Orthognathic occlusion is characterized by A, B and C contacts (“A” between the buccal cusps, “B” - between the buccal and palatal cusps, “C” - between the palatal and lingual cusps, translator’s note). This is how nature works, although in many cases there are deviations from the classical picture. During the chewing process, the resulting vector of forces in the upper jaw is oriented upward and slightly in the buccal direction. However, in the manufacture of implant-supported prosthetic work, and in particular complete removable dentures, this direction of force influence negatively affects the statics of the prosthesis (Fig. 2a).

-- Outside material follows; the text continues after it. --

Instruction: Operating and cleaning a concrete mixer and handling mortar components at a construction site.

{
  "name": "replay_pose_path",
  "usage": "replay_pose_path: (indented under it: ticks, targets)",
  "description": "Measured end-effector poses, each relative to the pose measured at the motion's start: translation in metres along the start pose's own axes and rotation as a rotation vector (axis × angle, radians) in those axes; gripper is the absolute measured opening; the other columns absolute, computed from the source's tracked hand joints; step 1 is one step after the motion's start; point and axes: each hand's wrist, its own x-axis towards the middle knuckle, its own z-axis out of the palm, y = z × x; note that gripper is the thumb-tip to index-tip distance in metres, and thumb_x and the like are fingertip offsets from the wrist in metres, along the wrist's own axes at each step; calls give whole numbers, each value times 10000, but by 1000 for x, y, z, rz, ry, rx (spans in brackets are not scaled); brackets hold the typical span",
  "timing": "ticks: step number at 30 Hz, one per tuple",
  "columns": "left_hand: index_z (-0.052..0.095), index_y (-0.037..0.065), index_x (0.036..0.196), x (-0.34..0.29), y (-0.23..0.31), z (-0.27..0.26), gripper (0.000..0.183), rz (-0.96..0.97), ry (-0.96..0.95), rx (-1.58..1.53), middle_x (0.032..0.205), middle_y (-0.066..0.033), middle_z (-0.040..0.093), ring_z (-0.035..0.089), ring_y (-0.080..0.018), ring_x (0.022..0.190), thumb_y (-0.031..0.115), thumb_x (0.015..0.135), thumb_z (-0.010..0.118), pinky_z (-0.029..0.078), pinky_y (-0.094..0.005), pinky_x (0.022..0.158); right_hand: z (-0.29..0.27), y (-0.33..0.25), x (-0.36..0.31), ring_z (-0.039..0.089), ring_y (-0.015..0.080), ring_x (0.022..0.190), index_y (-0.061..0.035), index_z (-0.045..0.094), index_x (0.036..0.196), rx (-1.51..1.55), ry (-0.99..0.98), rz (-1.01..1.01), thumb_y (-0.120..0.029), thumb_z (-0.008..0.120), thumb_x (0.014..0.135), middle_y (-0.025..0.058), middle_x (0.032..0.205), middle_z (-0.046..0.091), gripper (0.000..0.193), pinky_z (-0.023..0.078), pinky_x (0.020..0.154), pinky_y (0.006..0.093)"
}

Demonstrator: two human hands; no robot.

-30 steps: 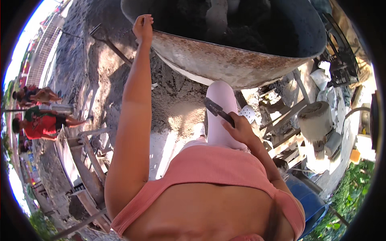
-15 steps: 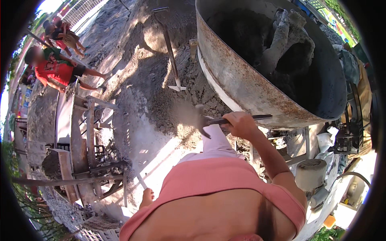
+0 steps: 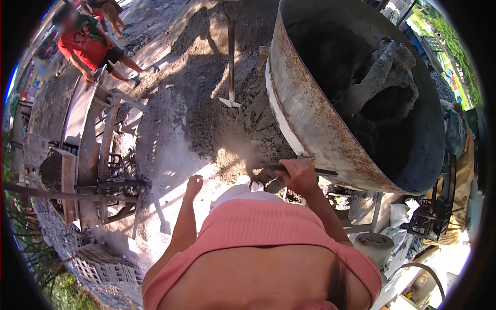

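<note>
My right hand (image 3: 299, 175) is closed round the dark handle of a hammer-like tool (image 3: 325, 172), just below the big drum's near rim. The tool's head (image 3: 253, 164) points left, with a curved prong at its lower end; part of it is blurred. My left hand (image 3: 194, 185) is raised beside my lap, fingers curled in, and nothing shows in it. Close by on the right stands a wide, rusty, cement-caked mixing drum (image 3: 330, 111), with a thick crusted paddle (image 3: 380, 77) inside it.
Ahead, a long-handled shovel (image 3: 231, 57) lies against a grey heap (image 3: 199, 49). To the left stands a wooden and metal frame (image 3: 103, 155) with a long pole (image 3: 62, 194). Beyond it is a person in a red shirt (image 3: 85, 51). A bucket (image 3: 373, 248) stands at the lower right.
My left hand has come forward and up from beside my hip. The right hand and its tool have shifted slightly left and down in view. The whole view has tilted and shifted.
</note>
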Motion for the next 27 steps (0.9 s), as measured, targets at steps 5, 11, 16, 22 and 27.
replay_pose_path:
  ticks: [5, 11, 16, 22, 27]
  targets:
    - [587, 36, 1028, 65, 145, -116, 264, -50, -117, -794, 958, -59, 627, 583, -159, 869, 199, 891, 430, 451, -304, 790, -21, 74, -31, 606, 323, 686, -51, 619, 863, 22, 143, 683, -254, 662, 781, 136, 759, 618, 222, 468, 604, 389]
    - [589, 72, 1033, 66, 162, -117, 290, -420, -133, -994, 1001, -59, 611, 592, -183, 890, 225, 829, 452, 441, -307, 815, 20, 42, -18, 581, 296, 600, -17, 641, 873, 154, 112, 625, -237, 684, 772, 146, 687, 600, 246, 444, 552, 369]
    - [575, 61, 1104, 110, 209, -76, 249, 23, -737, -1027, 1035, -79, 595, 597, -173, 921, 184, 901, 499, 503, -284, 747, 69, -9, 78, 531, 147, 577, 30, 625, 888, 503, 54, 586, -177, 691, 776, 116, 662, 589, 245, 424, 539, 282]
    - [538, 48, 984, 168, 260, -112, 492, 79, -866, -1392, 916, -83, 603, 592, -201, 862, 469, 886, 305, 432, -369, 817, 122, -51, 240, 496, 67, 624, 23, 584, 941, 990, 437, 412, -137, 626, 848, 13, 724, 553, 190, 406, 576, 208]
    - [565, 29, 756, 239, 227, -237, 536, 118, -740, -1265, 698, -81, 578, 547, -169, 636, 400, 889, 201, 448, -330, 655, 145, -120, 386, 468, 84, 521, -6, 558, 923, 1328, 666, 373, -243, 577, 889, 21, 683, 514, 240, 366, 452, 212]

In Fig. Figure 2b analyzes the direction of force vectors on various internal slopes of the cusps (facets) of the mandibular molar on the left. It can be seen that only on one internal slope of the tubercle (facet) the force acts in the oral direction and upward (green line). In the area of ​​the other two facets, the force acts in the buccal direction (red lines). This results in destabilizing torques in the area of ​​the buccal cusps, causing the prosthesis to tip over.

Rice. 2a. With unilateral loading on the left side, the prosthesis on the right side is reset.

Rice. 2b. Upper molar: lines indicate the direction of forces in the area of ​​each internal slope of the cusp (facet). The blue line marks the resulting vector of forces. It is directed outward from the alveolar ridge and this leads to the shedding of the prosthesis.

Rice. 2c. Molars in occlusion, contacts A, B, C according to Gysi. Standard modern set of artificial teeth (side view).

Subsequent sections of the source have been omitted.